## Exercise prompt
Give the data again exactly as it appears, excluding any pictures.

───── Data extract

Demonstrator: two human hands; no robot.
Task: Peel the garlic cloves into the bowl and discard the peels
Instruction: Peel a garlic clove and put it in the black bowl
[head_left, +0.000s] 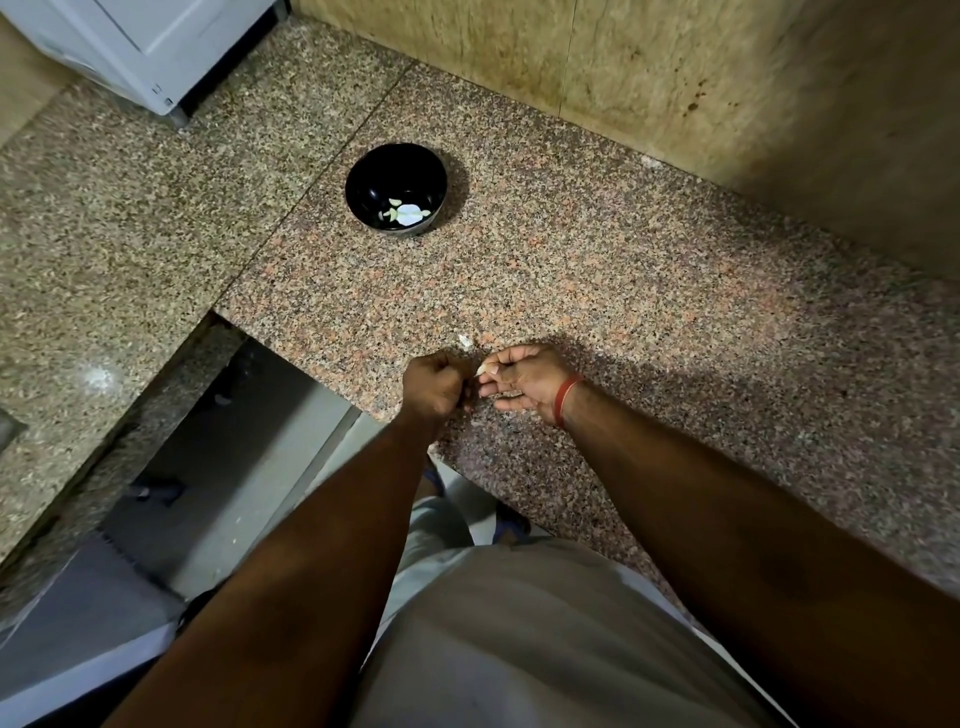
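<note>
Pinching a garlic clove (484, 369) between thumb and fingertips, the right hand (524, 378) holds it just above the surface (649, 291) at 6 o'clock, near the front edge. The left hand (435, 387) sits curled tight against it, its grip closed near the clove's end, probably tugging at skin; what it pinches is hidden. Keeping both hands close lets one steady while the other strips. A peel scrap (465, 341) lies just beyond at 12 o'clock. The black bowl (363, 171), farther off toward 11 o'clock, already holds pale cloves (408, 213).
</note>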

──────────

## Response for this exercise
Demonstrator: two human hands; no robot.
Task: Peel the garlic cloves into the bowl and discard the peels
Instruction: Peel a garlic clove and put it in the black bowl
[head_left, +0.000s] 
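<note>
Pinching a garlic clove (484, 369) between thumb and fingertips, the right hand (524, 378) holds it just above the surface (649, 291) at 6 o'clock, near the front edge. The left hand (435, 387) sits curled tight against it, its grip closed near the clove's end, probably tugging at skin; what it pinches is hidden. Keeping both hands close lets one steady while the other strips. A peel scrap (465, 341) lies just beyond at 12 o'clock. The black bowl (363, 171), farther off toward 11 o'clock, already holds pale cloves (408, 213).
</note>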

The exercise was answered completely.